*ASSIGNED TASK:* Please reproduce the listing verbatim, without its images.

Content starts

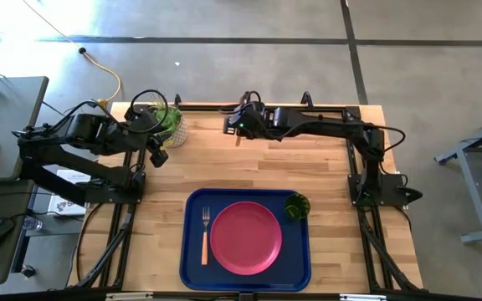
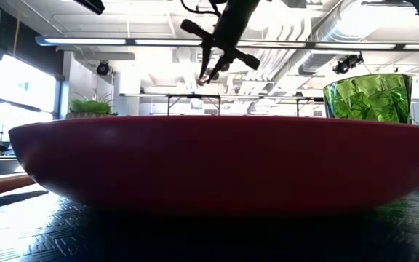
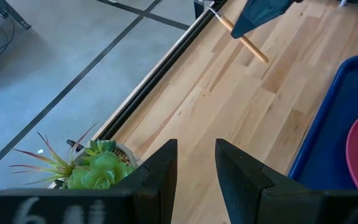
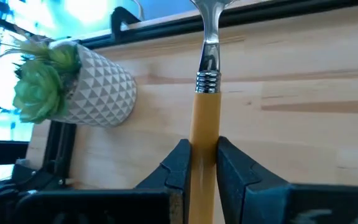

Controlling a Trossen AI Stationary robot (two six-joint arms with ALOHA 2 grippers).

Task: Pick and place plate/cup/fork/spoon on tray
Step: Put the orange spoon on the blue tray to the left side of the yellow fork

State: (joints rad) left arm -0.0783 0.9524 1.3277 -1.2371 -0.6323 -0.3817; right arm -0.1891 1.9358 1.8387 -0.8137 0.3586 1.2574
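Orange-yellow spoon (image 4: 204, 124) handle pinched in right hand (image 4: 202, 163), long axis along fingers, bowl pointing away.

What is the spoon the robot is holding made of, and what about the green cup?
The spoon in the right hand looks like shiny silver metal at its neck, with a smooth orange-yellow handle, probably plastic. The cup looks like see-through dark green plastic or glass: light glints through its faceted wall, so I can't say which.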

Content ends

*TASK OUTPUT:*
Controlling a Trossen AI Stationary robot (two six-joint arms with ALOHA 2 grippers).

Task: Pick and place plate/cup/fork/spoon on tray
Step: Put the orange spoon on the blue tray to the left side of the yellow fork

State: (joints rad) left arm -0.0783 0.9524 1.3277 -1.2371 -0.6323 -0.3817; right arm -0.1891 1.9358 1.8387 -0.8137 0.3586 1.2574
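Orange-yellow spoon (image 4: 204, 124) handle pinched in right hand (image 4: 202, 163), long axis along fingers, bowl pointing away.

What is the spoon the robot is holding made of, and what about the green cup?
The spoon in the right hand looks like shiny silver metal at its neck, with a smooth orange-yellow handle, probably plastic. The cup looks like see-through dark green plastic or glass: light glints through its faceted wall, so I can't say which.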

There is nothing more to the answer.